Fabiola Febrinastri | Fabiola Febrinastri
Inilah Catcalling, Musuh Semua Perempuan!
(Shutterstock)

Catcalling adalah kasus kekerasan seksual yang terjadi di sekitar kita, yang mana korban dari fenomena ini didominasi oleh perempuan. Bayangkan, kamu sedang berjalan di suatu tempat, tiba-tiba kamu melewati segerombolan cowok dan mereka mulai memanggil-manggil kamu atau meneriaki beberapa hal.

Teriakan bisa bermacam-macam, mulai dari meminta kamu menengok dan melihat ke arah mereka, meminta kamu tersenyum untuk mereka, bertanya kamu hendak kemana, bertanya apakah kamu ingin ditemani, meminta berkenalan, dan lain lain.

Apakah hal ini tidak asing? Rasanya hampir setiap perempuan pernah mengalami situasi semacam ini.  Inilah yang disebut dengan catcalling. Bentuknya macam-macam, bisa siulan, panggilan, dan komentar yang bersifat seksual atau tak diinginkan dari lelaki kepada perempuan yang lewat. Secara lebih luas, street harassment adalah bentuk pelecehan seksual yang dilakukan di tempat publik.

Menurut riset dari Hollaback di 42 kota di seluruh dunia, 71 persen perempuan pernah mengalami street harassment sejak usia puber (11-17 tahun), dan lebih dari 50 persen di antaranya termasuk pelecehan fisik. Namun catcalling dan street harassment sendiri adalah fenomena yang masih jarang sekali diteliti dan dibahas lebih lanjut. 
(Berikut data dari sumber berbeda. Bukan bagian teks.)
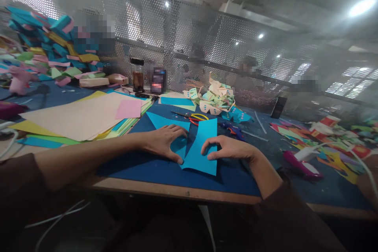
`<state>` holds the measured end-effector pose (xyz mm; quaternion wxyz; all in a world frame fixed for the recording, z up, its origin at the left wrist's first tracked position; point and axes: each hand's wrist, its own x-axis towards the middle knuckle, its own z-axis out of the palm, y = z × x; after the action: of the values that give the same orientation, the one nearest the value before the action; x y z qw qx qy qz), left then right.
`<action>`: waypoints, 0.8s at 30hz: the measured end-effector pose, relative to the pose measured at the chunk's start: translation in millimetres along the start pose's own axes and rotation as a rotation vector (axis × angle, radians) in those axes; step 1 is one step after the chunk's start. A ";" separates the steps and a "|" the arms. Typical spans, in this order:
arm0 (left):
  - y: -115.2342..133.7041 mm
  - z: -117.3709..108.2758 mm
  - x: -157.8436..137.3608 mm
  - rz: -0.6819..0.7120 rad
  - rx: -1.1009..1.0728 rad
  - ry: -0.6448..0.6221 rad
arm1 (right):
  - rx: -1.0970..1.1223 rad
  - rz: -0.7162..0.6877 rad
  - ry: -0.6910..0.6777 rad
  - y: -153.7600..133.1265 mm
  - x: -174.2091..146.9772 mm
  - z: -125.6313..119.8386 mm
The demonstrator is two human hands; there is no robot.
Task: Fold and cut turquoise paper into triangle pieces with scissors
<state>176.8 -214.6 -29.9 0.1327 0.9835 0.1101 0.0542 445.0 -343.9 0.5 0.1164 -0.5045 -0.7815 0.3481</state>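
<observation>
Blue paper sheet: lies creased on the blue tabletop (236, 185), near its front edge; this blue paper sheet (206, 141) is the landmark below. It has a left and a right panel with a narrowing gap between them; whether they join near the left thumb is hard to tell.
Paper step: probably positioning or creasing the panels by hand.
Next paper move: would seem to call for steadying the left panel while the right one is pressed or aligned.
Left hand: the left hand (163, 141) spreads over the left panel, palm down, thumb well apart from the fingers and at the sheet's near edge; it rests on the paper without pinching it.
Right hand: the right hand (233, 147) reaches over the right panel from its right edge, thumb and forefinger curved with a small gap between. No paper shows pinched there; firm contact cannot be told.
Scissors: yellow-handled scissors (199, 117), just beyond the sheet.
Glue gun: a blue glue gun (234, 130), beyond and right of the sheet.
Coloured paper stack: a coloured paper stack (73, 116), left of the sheet.
</observation>
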 end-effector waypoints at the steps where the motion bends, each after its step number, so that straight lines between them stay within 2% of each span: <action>1: -0.2 0.2 0.1 0.000 0.000 0.000 | -0.001 -0.002 -0.002 -0.3 -0.2 0.0; 24: -1.4 0.9 0.0 -0.003 -0.005 -0.012 | 0.000 -0.001 -0.015 -4.8 -1.4 -0.3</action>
<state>176.6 -213.6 -31.2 0.1361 0.9833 0.1106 0.0485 442.5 -346.2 4.2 0.1108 -0.5015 -0.7827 0.3515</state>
Oleh karena itu, isu ini seringkali masih dianggap remeh, dianggap sebagai sesuatu yang akan dimaklumi, seolah hal ini dianggap wajar sehingga perempuan harus memaklumi perlakuan tersebut.Street harassment seringkali dikaitkan dengan pemerkosaan. Di sini kita tidak akan berbicara mengenai pemerkosaan yang bisa menjadi satu tulisan berbeda.
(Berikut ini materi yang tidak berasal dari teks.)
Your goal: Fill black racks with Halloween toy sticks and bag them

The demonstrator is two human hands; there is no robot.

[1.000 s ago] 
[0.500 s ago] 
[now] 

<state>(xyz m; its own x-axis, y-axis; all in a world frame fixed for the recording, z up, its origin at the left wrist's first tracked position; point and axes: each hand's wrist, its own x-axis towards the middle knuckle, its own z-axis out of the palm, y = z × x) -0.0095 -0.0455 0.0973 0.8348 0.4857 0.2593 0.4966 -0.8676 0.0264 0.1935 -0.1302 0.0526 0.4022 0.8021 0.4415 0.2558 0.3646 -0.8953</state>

Namun ada benang merah yang bisa ditarik dari keduanya, bahwa kerap kali perempuan sendirilah yang disalahkan, karena memakai pakaian yang dianggap “terlalu terbuka” atau “mengundang”. Padahal sebenarnya, paham bahwa perempuan berhak menerima perlakuan tertentu karena caranya berpakaian dan berpenampilan adalah bagian dari rape culture.
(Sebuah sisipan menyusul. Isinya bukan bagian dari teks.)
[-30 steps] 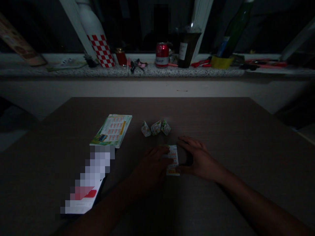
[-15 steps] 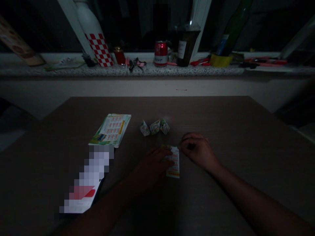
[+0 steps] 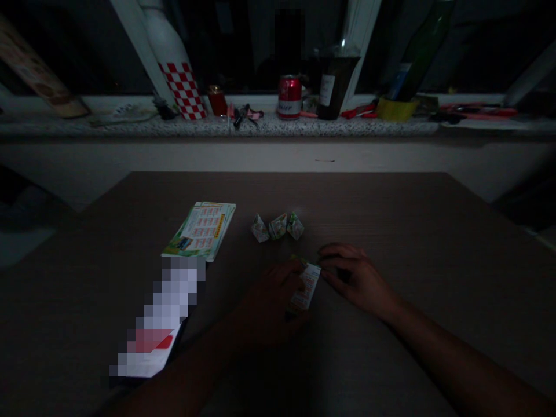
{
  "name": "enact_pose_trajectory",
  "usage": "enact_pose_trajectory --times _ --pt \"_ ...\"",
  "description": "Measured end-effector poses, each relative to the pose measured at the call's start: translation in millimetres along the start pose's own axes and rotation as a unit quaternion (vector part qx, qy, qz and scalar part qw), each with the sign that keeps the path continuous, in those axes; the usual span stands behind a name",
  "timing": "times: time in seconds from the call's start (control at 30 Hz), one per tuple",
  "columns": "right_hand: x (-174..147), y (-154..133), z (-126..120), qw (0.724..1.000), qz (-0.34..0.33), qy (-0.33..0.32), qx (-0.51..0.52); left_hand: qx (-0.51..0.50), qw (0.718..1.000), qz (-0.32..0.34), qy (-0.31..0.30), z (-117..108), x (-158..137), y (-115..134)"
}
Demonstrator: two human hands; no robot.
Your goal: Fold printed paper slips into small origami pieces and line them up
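A small folded calendar card [image 3: 307, 285], printed with rows of dates, lies slanted on the table. My left hand [image 3: 271, 298] holds it, with fingers over its upper left part and the thumb by its lower edge; much of the card is hidden beneath. At the card's upper right corner rests my right hand [image 3: 358, 278], thumb and fingers curved and slightly apart, tips touching or very close to the paper. Three folded paper pieces [image 3: 278, 227] stand in a row just beyond the hands.
Flat calendar cards [image 3: 202, 231] are stacked on the left of the brown table [image 3: 382, 202]. Nearer me lies a lit phone [image 3: 156, 336], its screen blurred. Along the stone windowsill [image 3: 278, 128] stand a checkered bottle [image 3: 185, 87], a red can [image 3: 289, 97] and a dark cup [image 3: 332, 87].
The card has turned from upright to slanted. My left thumb has come down to its lower edge. My right hand has shifted slightly down, its fingers opening a little. The camera view moved slightly.
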State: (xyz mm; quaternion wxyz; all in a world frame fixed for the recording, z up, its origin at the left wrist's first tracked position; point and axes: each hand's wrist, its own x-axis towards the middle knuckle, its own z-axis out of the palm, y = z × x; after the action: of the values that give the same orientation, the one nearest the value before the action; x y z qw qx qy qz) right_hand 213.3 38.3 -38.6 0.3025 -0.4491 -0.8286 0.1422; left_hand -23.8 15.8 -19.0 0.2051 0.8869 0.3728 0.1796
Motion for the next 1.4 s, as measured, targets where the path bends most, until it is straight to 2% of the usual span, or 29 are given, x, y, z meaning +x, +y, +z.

Perlu ditanamkan bahwa, no matter what they choose to wear, they are not asking to be raped!

Sebagian besar laki-laki tidak pernah mendapatkan catcalling oleh perempuan. Mereka yang berjalan di jalanan gang atau tempat ramai dengan muka cemberut tidak akan pernah diminta untuk tersenyum oleh wanita yang dilewatinya.

Laki-laki tidak akan pernah mendapatkan perkataan mengenai tubuhnya atau mendengar apa yang dilakukan seorang perempuan kepadanya tanpa persetujuan lelaki tersebut. Situasi ini mencerminkan, bentuk pelecehan adalah berdasarkan gender.

Beberapa orang menganggap sepele hal ini karena beranggapan, para lelaki hanya mengungkapkan pujian dan tanda bahwa kamu “menarik”, sehingga mendapat perhatian. Perlu ditekankan bahwa komentar yang bernada seksual bukanlah pujian.

Apakah dalam situasi tersebut kamu memiliki alasan dan menginginkannya terjadi? Apakah terdapat persetujuan secara baik, di mana perempuan hanya dianggap objek saja.

Semua orang memiliki hak atas tubuhnya sendiri, yang berarti tak sembarang orang berhak mengomentari tubuh dan penampilan perempuan. Seolah tubuh perempuan di publik hanya untuk dinikmati saja, menjadi milik publik dan bukan milik dirinya sendiri

Stop Telling Women to Smile adalah sebuah pergerakan yang digagas oleh seniman asal New York bernama Tatyana Fazlalizadeh. Untuk melawan pelecehan seksual berdasarkan gender, ia membuat kampanye untuk meningkatkan kesadaran dengan seni sindiran di publik terbuka.

Catcalling di Indonesia
Kami melakukan wawancara dengan salah satu korban catcalling, Diandra (27 tahun), pegawai bank. Dia menuturkan, hampir setiap hari dia mendapatkan perlakuan catcalling.

Misalnya saat melewati depan gang jalanan rumahnya Ketika ada seorang laki-laki, yang dia tak kenal, bersiul dan meneriakkan “neng”. Emosinya akan bercampur antara marah dan takut.

Dia menuturkan, “Saya marah, saya tidak terima dengan apa yang laki-laki itu lakukan terhadap saya. Tapi saya juga takut dan tidak berbuat apa apa mengenai hal tersebut."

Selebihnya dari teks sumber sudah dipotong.